====== SUPPLIED MATERIAL ======
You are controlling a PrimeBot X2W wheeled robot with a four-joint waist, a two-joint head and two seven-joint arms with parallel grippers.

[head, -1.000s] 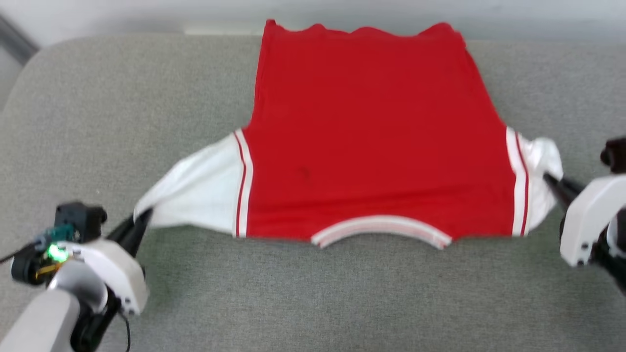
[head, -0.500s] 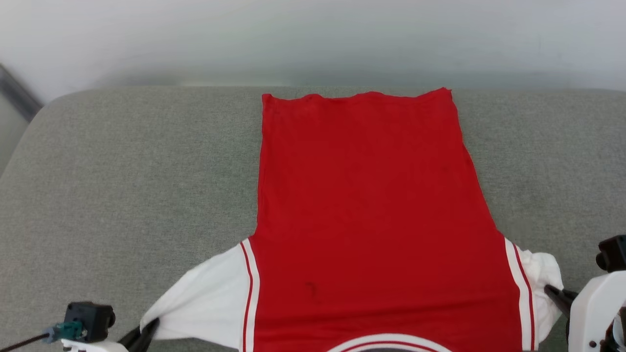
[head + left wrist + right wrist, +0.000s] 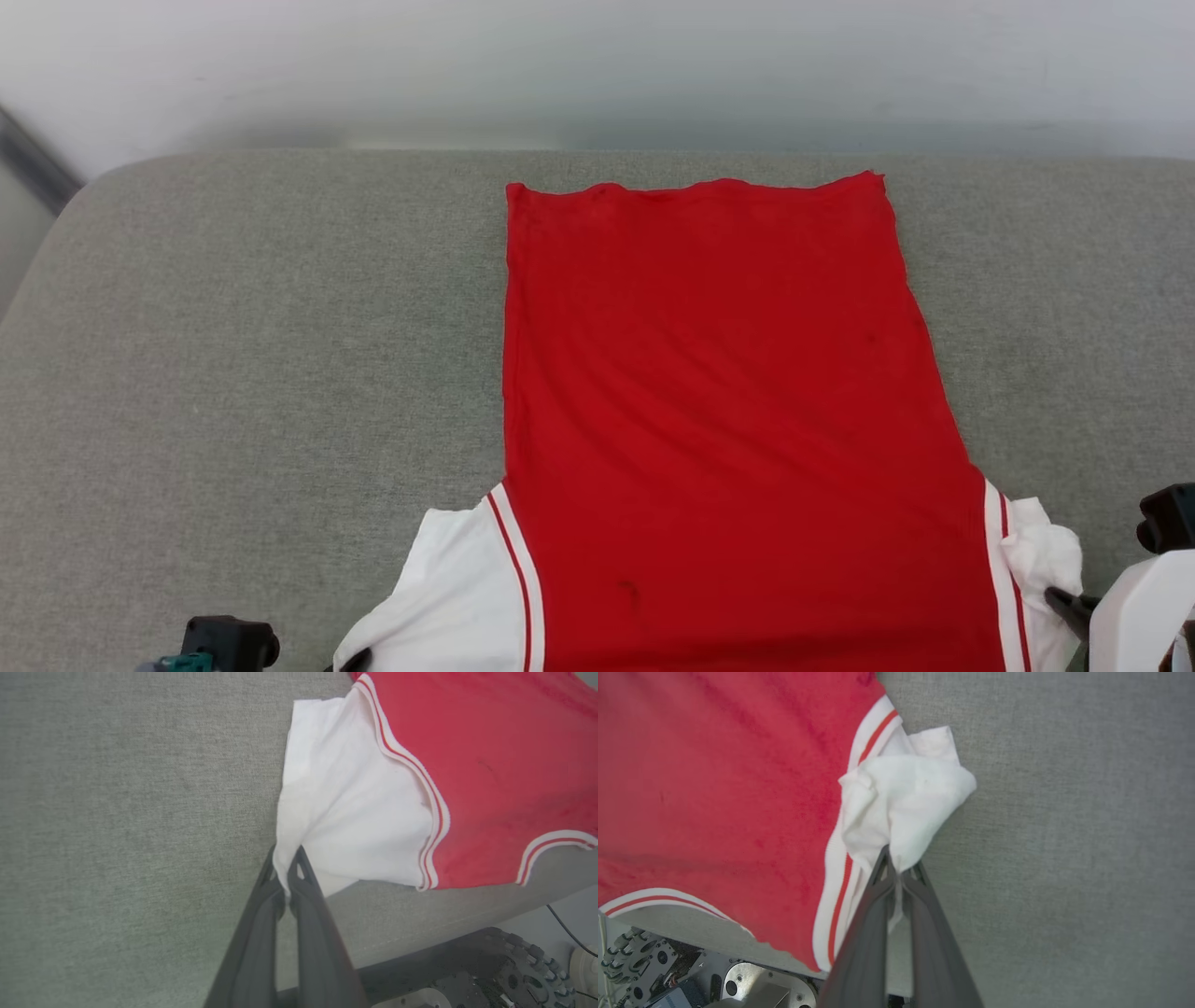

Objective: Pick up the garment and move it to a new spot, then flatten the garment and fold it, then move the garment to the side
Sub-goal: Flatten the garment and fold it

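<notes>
The garment (image 3: 728,411) is a red jersey with white sleeves and red-and-white trim, lying flat on the grey cushion with its plain side up and its hem far from me. Its collar end hangs past the cushion's near edge. My left gripper (image 3: 285,870) is shut on the tip of the white left sleeve (image 3: 345,812), which is stretched fairly smooth. My right gripper (image 3: 896,861) is shut on the bunched white right sleeve (image 3: 906,798). In the head view the right gripper (image 3: 1060,597) shows at the lower right, touching that sleeve (image 3: 1041,560).
The grey fabric cushion (image 3: 261,355) spreads wide on both sides of the jersey, ending at a pale wall (image 3: 597,65) behind. Below the near edge, parts of my base (image 3: 504,970) show in both wrist views.
The head camera has tilted up, so the jersey sits lower in view. Both grippers have drawn the sleeves toward me, and the left sleeve now lies closer to the body.
</notes>
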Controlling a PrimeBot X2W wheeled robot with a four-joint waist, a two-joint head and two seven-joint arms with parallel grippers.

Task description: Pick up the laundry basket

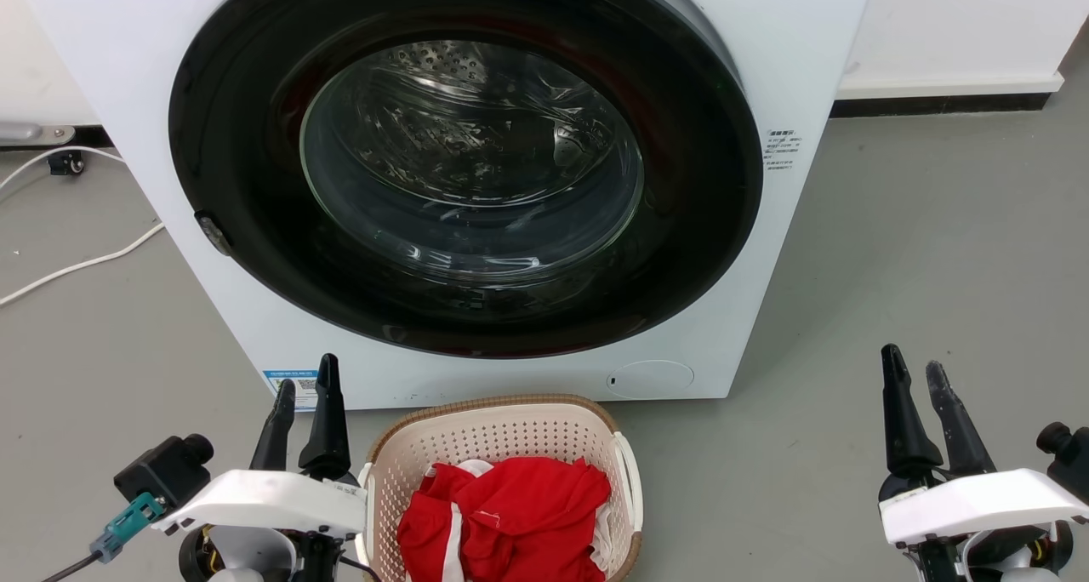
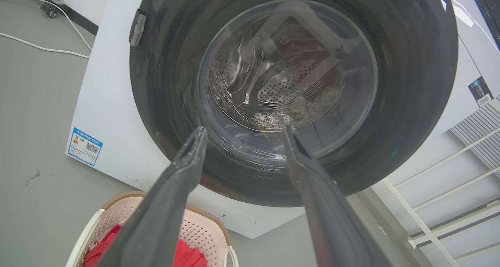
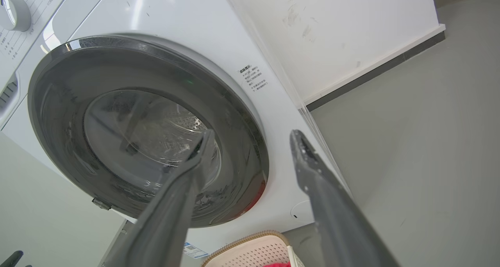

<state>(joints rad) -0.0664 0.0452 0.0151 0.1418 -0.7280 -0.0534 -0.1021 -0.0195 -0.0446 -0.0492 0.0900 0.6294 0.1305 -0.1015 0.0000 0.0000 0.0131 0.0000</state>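
Note:
The laundry basket (image 1: pixel 502 433) is cream plastic with perforated walls and a brown woven-look rim. It stands on the floor just in front of the washing machine, with red clothes (image 1: pixel 510 514) inside. Its rim also shows in the left wrist view (image 2: pixel 203 230) and the right wrist view (image 3: pixel 254 251). My left gripper (image 1: pixel 305 386) is open just left of the basket, fingers pointing at the machine. My right gripper (image 1: pixel 915 369) is open far to the right, well apart from the basket. Both hold nothing.
A white washing machine (image 1: pixel 783 71) with a shut round dark glass door (image 1: pixel 464 165) rises right behind the basket. White cables (image 1: pixel 76 263) lie on the grey floor at the left. A white wall with a dark skirting (image 1: pixel 936 101) runs behind on the right.

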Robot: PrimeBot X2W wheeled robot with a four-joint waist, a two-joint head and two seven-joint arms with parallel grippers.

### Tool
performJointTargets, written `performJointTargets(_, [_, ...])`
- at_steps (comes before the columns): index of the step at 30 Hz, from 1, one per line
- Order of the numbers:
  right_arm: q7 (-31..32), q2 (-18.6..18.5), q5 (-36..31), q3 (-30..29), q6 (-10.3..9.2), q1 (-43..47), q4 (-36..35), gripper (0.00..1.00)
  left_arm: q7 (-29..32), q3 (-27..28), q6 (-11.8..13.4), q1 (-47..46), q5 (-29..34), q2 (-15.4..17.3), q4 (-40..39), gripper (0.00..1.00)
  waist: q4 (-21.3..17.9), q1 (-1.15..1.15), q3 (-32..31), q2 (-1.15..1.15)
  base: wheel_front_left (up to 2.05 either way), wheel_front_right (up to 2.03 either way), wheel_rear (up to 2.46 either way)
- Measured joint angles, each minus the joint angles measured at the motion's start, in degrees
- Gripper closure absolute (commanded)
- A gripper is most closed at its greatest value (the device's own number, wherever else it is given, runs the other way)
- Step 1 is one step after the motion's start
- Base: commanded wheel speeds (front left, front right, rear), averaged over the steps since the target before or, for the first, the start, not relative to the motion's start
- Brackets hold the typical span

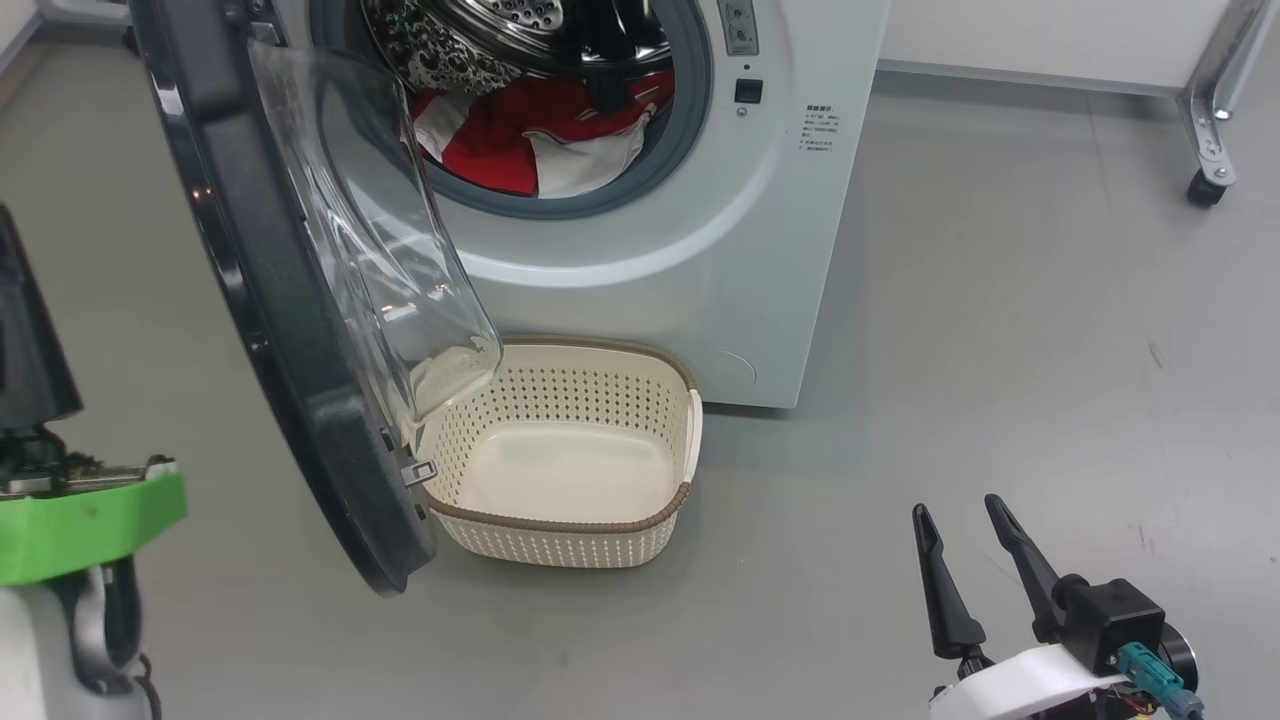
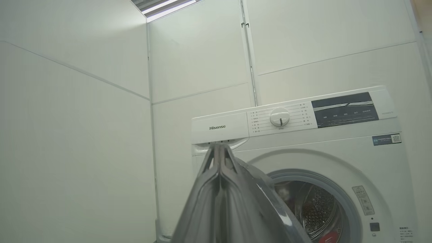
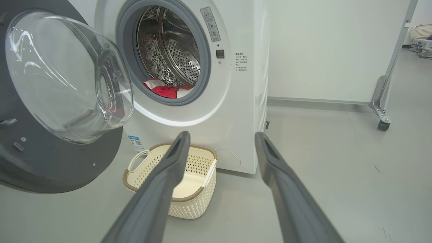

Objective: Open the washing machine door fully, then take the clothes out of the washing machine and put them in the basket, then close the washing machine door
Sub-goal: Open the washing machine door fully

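Right pincer [image 1: 954, 505] spread, black-rimmed glass door [image 1: 310, 400] open, red-white clothes [image 1: 500, 130] in drum [image 1: 470, 50]

The washing machine [image 1: 730, 260] is standing at the far side. The clothes [image 1: 520, 130] are lying inside it. The washing machine door [image 1: 280, 330] is hanging open on the left. The basket [image 1: 560, 545] is sitting on the floor [image 1: 1000, 350], just in front of the washing machine and right of the door.
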Motion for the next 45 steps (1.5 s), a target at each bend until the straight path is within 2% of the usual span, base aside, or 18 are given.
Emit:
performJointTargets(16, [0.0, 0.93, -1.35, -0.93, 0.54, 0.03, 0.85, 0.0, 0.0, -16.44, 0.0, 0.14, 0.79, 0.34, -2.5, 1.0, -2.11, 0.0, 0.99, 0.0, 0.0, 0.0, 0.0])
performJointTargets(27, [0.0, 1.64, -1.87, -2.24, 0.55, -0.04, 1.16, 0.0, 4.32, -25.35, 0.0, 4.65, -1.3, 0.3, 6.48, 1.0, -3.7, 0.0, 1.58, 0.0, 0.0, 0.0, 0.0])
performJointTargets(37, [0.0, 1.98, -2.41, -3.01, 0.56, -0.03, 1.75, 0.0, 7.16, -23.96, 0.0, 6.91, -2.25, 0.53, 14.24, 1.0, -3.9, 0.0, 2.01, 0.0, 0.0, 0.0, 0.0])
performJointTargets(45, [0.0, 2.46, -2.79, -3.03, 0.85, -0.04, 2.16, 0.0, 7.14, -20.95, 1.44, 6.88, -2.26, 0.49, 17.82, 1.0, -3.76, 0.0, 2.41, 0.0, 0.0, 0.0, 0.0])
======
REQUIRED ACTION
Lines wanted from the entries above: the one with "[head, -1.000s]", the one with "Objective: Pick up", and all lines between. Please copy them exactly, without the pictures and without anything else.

EXERCISE RESULT
[head, -1.000s] 
[head, -0.500s] 
[head + left wrist + right wrist, +0.000s] 

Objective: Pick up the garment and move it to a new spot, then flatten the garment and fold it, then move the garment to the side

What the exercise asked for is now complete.